Esta semana celebrou-se, mais uma vez, o aniversário do pronunciamento militar de 25 de Abril de 1974 que pôs fim ao autoritarismo de Salazar e Caetano. O legado da transição democrática tem vindo a mudar ao longo dos últimos anos. No virar do século, muitos vaticinavam que o 25 de Abril corria o risco de, a prazo, tornar-se um novo 5 de Outubro, recordado apenas por meia dúzia de fiéis, enquanto a maior parte do povo gozava indolentemente do merecido feriado. Os últimos anos mudaram tudo isto. Na última década, especialmente entre as gerações mais novas, o 25 de Abril ganhou importância enquanto símbolo político que cada um preenche com os sonhos que tem para o país. O desfile da Avenida da Liberdade tornou-se um movimento genuinamente popular, com gente de todas as cores políticas, no qual as pessoas se revêm e uma celebração do Portugal democrático que colectivamente construímos.
Ao contrário do que dizem Chega e PCP, e em menor grau Bloco de Esquerda, a democracia em Portugal é um sucesso absolutamente extraordinário. Senão vejamos. No último meio século, Portugal conseguiu aumentar os níveis de educação de forma absolutamente exponencial, tornou-se num dos países do mundo com menor taxa de mortalidade infantil e, ao mesmo tempo, com maior esperança média de vida. Somos hoje um país Europeu e é aos nossos amigos Europeus que devemos praticamente tudo aquilo que hoje somos.
Infelizmente, os partidos dos extremos continuam a não perceber que a democracia é “apenas” um sistema político que serve para agregar preferências e fazer decisões colectivas. No fundo, é um conjunto de regras que permitem que sociedades com preferências divergentes consigam conviver pacificamente, elegendo e removendo os políticos à medida que avaliam o seu desempenho político. Ao contrário do que diz o PCP, a democracia está plenamente cumprida e a permanência de desigualdades profundas em Portugal não belisca a democracia. Um país pode ser desigual em democracia ou em ditadura. Em democracia, os cidadãos têm possibilidade não apenas de queixar-se sobre essas desigualdades, mas também de utilizar o voto para tentar mudar esse estado de coisas. Ao contrário do que diz André Ventura, utilizando, de resto, um plural majestático entre o patético e o risível, o regime não falhou, sendo preciso um pedido de desculpa a “a polícias e magistrados, empresários e famílias”. Os extremos, de facto, tocam-se.
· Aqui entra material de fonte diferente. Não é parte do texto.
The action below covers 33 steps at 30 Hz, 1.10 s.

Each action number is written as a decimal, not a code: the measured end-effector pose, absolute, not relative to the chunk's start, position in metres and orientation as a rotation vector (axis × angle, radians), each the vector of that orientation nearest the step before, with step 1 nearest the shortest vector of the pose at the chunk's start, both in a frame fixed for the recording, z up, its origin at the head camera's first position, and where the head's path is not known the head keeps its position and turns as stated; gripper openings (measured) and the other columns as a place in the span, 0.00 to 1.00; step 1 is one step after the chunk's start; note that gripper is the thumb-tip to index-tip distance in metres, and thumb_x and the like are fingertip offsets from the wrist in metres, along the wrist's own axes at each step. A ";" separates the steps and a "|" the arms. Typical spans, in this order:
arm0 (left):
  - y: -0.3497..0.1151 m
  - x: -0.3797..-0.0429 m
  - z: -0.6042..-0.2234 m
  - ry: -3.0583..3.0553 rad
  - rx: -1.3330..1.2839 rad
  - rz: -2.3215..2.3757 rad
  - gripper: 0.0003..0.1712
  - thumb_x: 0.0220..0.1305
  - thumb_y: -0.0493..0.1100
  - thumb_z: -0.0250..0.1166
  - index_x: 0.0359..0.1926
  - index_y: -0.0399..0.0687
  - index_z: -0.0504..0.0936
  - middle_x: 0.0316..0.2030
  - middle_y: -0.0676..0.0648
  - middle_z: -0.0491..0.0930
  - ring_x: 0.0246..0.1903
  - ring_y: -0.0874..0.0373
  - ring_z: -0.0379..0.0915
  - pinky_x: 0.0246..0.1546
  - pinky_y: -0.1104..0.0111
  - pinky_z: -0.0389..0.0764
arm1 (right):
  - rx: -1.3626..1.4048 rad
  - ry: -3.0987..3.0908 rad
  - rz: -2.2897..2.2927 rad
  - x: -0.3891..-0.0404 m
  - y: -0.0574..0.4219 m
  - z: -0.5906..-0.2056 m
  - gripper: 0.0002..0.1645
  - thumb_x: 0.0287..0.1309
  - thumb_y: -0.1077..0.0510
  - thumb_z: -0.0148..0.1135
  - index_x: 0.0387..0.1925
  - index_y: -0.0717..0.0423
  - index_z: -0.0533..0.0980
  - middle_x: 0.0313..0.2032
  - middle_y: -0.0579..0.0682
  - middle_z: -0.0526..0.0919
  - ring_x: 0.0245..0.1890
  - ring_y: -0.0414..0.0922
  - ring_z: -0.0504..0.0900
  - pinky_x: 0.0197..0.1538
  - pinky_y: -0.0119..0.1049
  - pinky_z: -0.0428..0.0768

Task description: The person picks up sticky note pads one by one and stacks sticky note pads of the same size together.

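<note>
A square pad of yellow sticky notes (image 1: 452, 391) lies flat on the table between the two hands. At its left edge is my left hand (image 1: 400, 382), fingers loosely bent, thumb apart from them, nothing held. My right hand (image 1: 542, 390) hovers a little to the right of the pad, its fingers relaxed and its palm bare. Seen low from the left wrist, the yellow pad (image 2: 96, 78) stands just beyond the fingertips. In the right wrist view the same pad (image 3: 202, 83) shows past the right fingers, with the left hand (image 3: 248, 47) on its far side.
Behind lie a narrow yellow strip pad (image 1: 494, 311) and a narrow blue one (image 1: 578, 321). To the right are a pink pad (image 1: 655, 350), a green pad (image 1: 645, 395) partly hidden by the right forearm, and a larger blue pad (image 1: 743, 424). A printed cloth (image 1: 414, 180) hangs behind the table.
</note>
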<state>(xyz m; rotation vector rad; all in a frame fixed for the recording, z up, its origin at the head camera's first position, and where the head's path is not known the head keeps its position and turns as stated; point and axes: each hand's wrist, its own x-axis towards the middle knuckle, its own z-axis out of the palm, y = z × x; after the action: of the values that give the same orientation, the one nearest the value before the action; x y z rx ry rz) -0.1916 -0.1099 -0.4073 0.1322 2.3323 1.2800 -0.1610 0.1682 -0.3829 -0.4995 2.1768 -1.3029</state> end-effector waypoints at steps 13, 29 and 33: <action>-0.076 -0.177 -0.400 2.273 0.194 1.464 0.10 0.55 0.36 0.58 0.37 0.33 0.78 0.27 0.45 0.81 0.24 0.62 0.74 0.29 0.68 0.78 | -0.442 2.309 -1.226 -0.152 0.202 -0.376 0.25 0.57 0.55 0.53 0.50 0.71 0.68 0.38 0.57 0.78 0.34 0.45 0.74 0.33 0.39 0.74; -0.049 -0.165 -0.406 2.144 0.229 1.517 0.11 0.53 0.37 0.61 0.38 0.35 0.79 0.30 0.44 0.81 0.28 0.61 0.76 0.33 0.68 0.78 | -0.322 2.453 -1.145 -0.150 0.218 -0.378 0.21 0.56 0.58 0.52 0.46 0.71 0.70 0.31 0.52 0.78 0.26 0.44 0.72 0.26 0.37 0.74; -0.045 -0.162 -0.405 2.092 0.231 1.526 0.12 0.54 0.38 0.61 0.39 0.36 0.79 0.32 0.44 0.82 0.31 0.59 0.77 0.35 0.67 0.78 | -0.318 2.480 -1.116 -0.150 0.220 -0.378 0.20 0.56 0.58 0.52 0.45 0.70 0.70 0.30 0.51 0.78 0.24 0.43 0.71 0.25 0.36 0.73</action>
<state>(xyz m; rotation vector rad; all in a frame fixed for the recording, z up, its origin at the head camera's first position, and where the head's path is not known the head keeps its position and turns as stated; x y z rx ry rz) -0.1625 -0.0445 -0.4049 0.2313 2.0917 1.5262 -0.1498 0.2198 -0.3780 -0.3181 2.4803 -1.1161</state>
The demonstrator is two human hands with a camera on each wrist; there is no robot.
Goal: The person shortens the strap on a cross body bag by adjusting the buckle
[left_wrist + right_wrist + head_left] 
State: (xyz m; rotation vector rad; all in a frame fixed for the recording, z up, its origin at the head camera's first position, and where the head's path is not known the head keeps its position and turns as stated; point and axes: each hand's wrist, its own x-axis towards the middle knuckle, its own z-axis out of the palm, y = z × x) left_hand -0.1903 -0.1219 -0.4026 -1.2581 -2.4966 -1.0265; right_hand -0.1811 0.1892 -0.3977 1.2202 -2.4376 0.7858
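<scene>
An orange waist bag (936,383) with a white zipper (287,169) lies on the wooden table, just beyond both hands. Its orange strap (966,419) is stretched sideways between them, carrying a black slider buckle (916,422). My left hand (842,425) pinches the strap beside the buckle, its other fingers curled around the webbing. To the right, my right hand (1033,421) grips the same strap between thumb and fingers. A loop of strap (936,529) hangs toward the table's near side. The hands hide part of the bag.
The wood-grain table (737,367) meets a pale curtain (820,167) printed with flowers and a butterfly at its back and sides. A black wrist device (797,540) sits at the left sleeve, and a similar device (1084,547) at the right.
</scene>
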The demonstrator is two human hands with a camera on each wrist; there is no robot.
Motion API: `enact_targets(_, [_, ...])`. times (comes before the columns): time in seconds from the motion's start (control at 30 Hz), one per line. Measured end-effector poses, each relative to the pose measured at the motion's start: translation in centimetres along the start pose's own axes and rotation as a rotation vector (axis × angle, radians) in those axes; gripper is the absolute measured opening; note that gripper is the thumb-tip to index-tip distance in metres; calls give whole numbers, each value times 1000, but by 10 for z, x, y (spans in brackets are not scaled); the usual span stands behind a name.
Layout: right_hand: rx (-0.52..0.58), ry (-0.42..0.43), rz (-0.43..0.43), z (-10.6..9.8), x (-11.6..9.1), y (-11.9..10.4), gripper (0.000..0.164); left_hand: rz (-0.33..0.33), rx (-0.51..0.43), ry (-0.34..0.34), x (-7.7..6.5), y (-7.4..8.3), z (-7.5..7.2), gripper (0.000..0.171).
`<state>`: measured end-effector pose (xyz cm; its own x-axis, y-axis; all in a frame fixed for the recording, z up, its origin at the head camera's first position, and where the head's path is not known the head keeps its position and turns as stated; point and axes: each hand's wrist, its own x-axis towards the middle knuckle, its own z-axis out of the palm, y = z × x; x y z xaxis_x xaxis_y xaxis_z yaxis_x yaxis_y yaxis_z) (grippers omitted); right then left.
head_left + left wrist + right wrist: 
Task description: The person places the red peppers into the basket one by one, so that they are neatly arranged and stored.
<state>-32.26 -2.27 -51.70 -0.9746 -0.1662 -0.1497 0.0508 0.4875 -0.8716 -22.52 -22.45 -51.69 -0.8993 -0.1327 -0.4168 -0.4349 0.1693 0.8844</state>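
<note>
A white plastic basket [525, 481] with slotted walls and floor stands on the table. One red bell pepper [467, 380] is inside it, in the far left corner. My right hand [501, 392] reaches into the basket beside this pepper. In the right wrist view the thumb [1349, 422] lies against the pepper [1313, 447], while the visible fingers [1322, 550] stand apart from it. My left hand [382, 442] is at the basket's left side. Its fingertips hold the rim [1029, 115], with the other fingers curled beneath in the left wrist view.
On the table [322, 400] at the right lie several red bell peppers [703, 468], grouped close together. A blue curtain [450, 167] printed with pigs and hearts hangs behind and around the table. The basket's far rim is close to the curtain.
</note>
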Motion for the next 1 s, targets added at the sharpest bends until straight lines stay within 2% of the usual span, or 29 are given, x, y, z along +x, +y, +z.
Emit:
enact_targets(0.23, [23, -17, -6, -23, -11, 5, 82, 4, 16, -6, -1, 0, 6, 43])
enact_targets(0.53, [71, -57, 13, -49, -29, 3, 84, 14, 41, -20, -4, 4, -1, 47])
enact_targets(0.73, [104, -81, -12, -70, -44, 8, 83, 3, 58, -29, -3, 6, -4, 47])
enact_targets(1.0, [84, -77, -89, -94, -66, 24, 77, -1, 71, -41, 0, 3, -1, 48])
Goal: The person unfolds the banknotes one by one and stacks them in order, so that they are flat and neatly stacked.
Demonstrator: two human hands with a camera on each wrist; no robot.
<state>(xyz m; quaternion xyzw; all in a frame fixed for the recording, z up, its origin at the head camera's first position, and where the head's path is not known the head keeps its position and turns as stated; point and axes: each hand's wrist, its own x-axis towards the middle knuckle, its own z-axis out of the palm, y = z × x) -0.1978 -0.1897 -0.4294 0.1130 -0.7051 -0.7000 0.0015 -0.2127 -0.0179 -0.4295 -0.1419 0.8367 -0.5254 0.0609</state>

Poderíamos ter feito melhor nos últimos 50 anos? Quem me lê habitualmente, sabe bem que acho que sim. Com os fundos Europeus que foram colocados à nossa disposição, as elites políticas tinham obrigação de ter feito muitíssimo melhor. É certo que o nível de exigência dos cidadãos é muitíssimo baixo, como vimos nas eleições de Janeiro passado. Num país em queda contínua e acelerada, os cidadãos escolheram utilizar as suas prerrogativas democráticas para premiar o incumbente, em vez de o punirem. Apesar de discordar profundamente, a democracia que Abril inaugurou exige que tenha total respeito por essa escolha.
A comemoração dos 50 anos da transição democrática serão um bom momento para avaliar a longa caminhada de Portugal no último meio século, especialmente sob o ponto de vista histórico. A nomeação de Maria Inácia Rezola, apesar de estar sob a tutela incompreensível do Ministro da Cultura, é um bom sinal. Apesar de não ser uma académica de renome internacional, ao contrário de comissários passados como António Costa Pinto ou Miguel Poiares Maduro, Inácia Rezola é séria e fará um bom lugar. Para além das comemorações folclóricas que estas datas redondas sempre exigem, independentemente de quem seja o comissário, espero que Inácia Rezola utilize o cargo para promover iniciativas pluralistas sobre a transição para a democracia em Portugal. Seria ainda da maior importância que utilizasse o cargo para promover esforços junto de Costa e Marcelo para que os arquivos da PIDE, que o PCP fez chegar a Moscovo em 1974, receando, talvez, que a verdade mostrasse que a resistência não havia sido assim tão heróica, sejam rapidamente devolvidos a Portugal. Se conseguir que a memória histórica do país esteja mais completa a 25 de Abril de 2024, Inácia Rezola terá prestado um grande serviço ao país.